Útil, necessário, indispensável

ROBERTO FARIAS – MEMÓRIAS DE UM CINEASTA

Talvez pelo “s” acrescentado por engano ao seu sobrenome numa família Faria, Roberto Farias (1932-2018) ficou sendo o mais coletivista, o mais enfronhado na comunidade cinematográfica entre todos os Faria. Diplomático até a medula, foi ele (junto ao irmão Riva) a locomotiva de uma das produtoras mais ativas (e lucrativas) no cinema brasileiro dos anos 1960 e 1970, além de comandar a Embrafilme no seu período mais bem sucedido.

Como realizador, foi um dos responsáveis pela transição para o Cinema Novo com Assalto ao Trem Pagador, fez sucesso estrondoso com a trilogia Roberto Carlos e foi o primeiro a fustigar diretamente a ditadura com Pra Frente Brasil. Uma carreira invejável para qualquer cinematografia nacional.

Essa trajetória foi compilada com cuidado e carinho por sua filha Marise Farias em Roberto Farias – Memórias de um Cineasta. Memórias que estão num livro inédito e que Marise, ao tomar conhecimento, descobriu um veio de intimidade do pai, que sempre fora reservado quanto a suas emoções. O texto, lido no filme por seu irmão Reginaldo Faria, tem sabor e qualidade literária dignos da expectativa que desperta quanto a sua publicação.

Marise, por sua vez, soube equilibrar sua enunciação pessoal com o resto do material, sem deixar que o documentário se tornasse um mero exercício de admiração filial. É o próprio Roberto quem se autodesenha em fragmentos de entrevistas, auxiliado por falas sucintas do irmão Riva Faria, da viúva Ruth Albuquerque e de Cacá Diegues, Zelito Viana, Luiz Carlos Barreto e Marluce Dias.

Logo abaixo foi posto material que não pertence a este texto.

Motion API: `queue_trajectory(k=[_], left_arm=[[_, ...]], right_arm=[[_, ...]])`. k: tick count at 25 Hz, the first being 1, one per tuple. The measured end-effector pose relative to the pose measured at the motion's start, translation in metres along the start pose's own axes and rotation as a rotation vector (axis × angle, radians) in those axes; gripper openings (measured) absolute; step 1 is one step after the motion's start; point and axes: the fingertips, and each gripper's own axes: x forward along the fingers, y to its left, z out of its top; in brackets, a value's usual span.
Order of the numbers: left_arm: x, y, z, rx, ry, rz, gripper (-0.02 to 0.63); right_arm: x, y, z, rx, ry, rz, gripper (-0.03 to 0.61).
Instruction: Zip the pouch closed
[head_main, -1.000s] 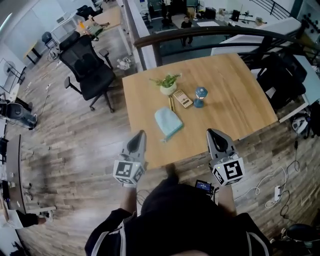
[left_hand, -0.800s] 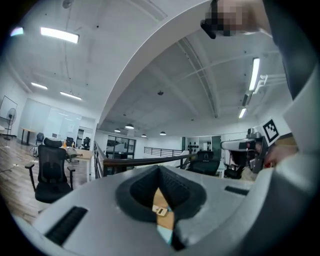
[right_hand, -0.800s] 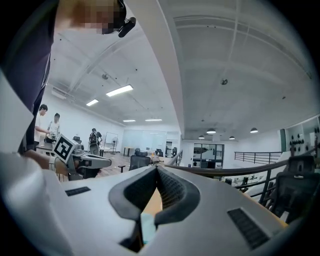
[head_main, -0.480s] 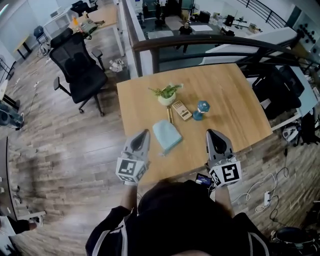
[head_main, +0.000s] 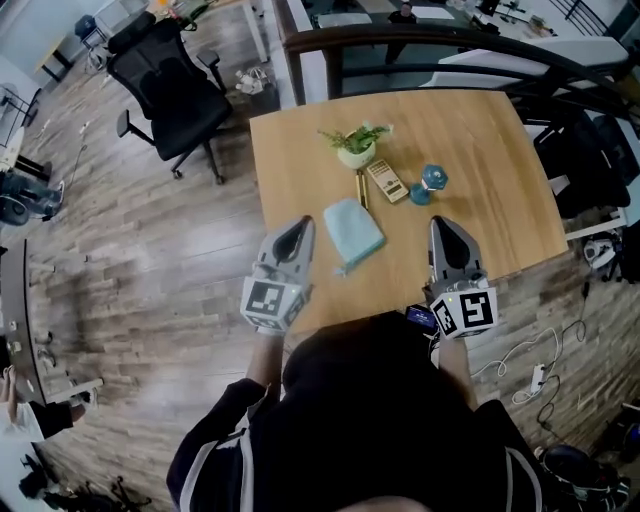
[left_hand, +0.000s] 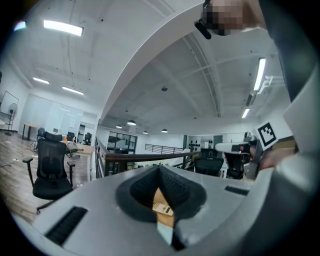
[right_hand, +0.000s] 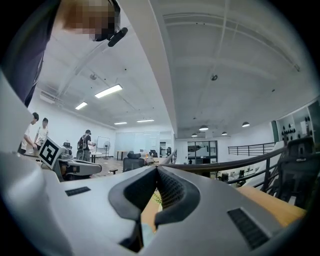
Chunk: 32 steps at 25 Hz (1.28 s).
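The light blue pouch lies flat on the wooden table, just on the person's side of the potted plant and clear of both tools. The left gripper hovers level, nearer the person than the plant and off to its left, jaws pressed together on nothing. The right gripper is likewise closed and empty, off to the plant's right. A tan box and a small blue object sit just right of the plant.
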Motion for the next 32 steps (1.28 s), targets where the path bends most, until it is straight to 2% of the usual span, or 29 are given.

A abordagem é classicamente cronológica: a infância em Nova Friburgo, a cinefilia infantil, o amor pelas chanchadas, o chamado de Watson Macedo que resultou em Rico Ri à Toa (e mais No Mundo da Lua e Um Candango na Belacap, que não são citados), a participação de Cidade Ameaçada em Cannes, o fracasso de público de Selva Trágica, quando Roberto tentou sair da zona de conforto do drama urbano. No auge da ditadura, os filmes possíveis: Roberto Carlos, Fittipaldi, Toda Donzela tem um Pai que é uma Fera. Os 16 anos de televisão que se seguiram a 1992 ganham apenas menções genéricas sobre o conceito de audiovisual caro a Roberto: direto, objetivo, que não chateie o público e ajude o Brasil a conquistar seu mercado.

Roberto Farias – Memórias de um Cineasta está longe de chatear o público. Marise e seu parceiro na montagem Paulo Henrique Fontenelle criaram uma estrutura ágil, pontuada por vinhetas poéticas – como a belíssima projeção dos filmes-faróis de Roberto num lençol estendido na serra – e muitos flashes de making of dos filmes.

Esperei em vão por mais informações a respeito da paixão de Roberto pela astronomia. Mas isso talvez seja querer ver longe demais para o que o filme se propunha. O importante é que foi bem contada a história de um cineasta que soube se fazer, sucessivamente, útil, necessário e indispensável em certa fase do nosso cinema.

>> Roberto Farias – Memórias de um Cineasta está nos cinemas.